• **Problem requirements**
When you reach the line containing "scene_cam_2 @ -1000" in the entries below, begin reproducing lines exactly, and stop once the line containing "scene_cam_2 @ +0" is done.

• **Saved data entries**
-.-.-
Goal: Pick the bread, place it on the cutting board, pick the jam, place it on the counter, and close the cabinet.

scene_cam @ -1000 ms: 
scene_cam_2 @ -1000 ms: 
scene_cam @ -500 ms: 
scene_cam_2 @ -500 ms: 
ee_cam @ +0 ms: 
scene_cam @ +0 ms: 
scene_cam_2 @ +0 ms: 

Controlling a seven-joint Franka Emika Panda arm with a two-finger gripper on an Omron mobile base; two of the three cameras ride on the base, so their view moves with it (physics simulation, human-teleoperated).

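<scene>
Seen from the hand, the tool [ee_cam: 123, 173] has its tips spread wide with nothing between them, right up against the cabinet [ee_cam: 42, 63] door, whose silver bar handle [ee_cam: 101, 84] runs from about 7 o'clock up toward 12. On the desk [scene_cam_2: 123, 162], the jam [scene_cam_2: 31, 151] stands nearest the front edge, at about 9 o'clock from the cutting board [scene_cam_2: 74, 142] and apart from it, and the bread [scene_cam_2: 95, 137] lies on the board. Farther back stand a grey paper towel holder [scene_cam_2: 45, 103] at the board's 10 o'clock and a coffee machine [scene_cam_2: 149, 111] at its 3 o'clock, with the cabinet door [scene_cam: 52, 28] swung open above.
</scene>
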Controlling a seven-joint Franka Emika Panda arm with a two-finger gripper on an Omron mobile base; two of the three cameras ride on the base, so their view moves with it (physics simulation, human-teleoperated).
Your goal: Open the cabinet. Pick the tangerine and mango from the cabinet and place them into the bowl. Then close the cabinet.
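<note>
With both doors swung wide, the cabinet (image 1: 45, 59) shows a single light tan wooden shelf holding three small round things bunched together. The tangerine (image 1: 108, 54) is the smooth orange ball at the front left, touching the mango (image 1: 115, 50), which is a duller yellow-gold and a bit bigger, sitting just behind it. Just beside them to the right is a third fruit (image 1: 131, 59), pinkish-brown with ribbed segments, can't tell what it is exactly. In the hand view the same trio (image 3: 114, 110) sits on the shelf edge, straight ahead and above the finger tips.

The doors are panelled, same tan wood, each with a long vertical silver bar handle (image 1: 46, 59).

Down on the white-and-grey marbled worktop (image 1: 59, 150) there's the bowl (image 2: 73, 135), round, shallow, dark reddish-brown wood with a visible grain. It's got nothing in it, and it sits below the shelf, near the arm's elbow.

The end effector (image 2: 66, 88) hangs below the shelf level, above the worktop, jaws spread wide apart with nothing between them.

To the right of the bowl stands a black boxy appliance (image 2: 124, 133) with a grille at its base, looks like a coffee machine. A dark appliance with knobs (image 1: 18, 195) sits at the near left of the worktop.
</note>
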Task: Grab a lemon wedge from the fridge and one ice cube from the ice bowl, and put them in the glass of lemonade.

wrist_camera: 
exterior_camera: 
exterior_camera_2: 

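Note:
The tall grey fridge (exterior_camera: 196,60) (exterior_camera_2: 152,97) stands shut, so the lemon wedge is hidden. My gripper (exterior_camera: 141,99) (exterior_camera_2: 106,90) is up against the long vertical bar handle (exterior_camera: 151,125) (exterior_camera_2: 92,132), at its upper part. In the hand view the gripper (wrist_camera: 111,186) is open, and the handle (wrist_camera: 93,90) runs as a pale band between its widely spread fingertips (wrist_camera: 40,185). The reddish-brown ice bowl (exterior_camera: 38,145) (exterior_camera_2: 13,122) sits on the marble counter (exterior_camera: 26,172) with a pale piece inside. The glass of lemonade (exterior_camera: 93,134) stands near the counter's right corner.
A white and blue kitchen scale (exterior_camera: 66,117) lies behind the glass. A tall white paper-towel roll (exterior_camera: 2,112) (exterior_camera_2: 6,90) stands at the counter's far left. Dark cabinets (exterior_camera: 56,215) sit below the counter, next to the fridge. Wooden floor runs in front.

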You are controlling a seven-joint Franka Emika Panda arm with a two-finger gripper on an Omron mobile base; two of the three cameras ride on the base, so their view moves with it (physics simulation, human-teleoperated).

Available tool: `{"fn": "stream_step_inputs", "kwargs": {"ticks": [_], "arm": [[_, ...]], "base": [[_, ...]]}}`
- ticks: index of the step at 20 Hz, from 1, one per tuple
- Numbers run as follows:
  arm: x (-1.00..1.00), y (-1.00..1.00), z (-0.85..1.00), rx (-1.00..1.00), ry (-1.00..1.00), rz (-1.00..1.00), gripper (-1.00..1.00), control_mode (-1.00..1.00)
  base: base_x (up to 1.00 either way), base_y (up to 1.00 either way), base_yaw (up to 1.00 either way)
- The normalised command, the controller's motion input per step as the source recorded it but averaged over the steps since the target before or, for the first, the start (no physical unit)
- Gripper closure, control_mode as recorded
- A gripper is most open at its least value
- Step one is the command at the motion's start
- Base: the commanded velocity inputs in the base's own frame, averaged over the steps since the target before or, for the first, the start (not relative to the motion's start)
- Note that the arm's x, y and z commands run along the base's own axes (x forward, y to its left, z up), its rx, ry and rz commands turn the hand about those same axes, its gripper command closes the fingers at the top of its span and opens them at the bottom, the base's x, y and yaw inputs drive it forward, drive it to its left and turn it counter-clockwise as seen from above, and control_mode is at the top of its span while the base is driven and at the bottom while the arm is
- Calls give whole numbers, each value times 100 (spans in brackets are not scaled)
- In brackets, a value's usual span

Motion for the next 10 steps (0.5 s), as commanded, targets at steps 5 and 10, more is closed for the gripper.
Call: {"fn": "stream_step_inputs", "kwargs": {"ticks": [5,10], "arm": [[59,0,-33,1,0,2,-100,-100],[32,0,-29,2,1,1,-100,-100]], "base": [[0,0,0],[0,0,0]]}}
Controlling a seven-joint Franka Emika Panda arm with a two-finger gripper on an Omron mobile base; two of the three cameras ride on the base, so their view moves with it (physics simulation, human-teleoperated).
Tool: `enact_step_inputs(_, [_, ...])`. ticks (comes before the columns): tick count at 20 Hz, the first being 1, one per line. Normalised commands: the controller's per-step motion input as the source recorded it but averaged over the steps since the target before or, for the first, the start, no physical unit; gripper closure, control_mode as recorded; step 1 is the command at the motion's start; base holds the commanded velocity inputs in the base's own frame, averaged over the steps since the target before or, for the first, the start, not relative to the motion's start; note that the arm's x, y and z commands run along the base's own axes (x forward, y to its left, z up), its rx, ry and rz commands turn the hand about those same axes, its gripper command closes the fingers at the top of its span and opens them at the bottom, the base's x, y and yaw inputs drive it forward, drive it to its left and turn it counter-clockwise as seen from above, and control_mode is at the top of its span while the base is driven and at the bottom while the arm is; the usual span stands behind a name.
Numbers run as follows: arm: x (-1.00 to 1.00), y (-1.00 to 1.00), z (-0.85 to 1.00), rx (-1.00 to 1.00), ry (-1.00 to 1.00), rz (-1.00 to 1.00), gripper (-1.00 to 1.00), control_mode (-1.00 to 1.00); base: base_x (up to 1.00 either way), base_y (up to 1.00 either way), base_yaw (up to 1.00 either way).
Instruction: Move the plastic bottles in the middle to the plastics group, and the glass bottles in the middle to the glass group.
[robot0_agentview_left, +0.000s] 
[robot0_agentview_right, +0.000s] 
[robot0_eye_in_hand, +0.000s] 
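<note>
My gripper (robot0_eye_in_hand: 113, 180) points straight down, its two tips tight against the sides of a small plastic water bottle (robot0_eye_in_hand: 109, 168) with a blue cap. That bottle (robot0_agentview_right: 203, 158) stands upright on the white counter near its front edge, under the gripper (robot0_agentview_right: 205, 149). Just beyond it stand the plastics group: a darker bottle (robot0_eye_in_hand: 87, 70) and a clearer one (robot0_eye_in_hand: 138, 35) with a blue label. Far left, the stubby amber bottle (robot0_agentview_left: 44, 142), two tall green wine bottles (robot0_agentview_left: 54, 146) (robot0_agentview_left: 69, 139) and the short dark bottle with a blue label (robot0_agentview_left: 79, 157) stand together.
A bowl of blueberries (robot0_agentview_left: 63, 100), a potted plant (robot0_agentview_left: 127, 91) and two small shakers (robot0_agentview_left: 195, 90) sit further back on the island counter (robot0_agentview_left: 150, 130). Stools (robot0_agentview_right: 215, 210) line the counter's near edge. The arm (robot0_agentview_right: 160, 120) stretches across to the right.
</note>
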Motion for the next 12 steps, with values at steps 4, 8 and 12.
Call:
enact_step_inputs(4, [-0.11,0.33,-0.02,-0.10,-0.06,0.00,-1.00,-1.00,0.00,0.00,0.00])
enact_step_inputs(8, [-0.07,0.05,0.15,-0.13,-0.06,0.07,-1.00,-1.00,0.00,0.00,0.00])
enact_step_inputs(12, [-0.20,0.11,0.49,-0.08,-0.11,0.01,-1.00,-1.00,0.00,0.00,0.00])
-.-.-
• **Exercise solution**
scene_cam_2 @ -1000 ms: 
scene_cam @ -500 ms: 
scene_cam_2 @ -500 ms: 
ee_cam @ +0 ms: 
scene_cam @ +0 ms: 
scene_cam_2 @ +0 ms: 

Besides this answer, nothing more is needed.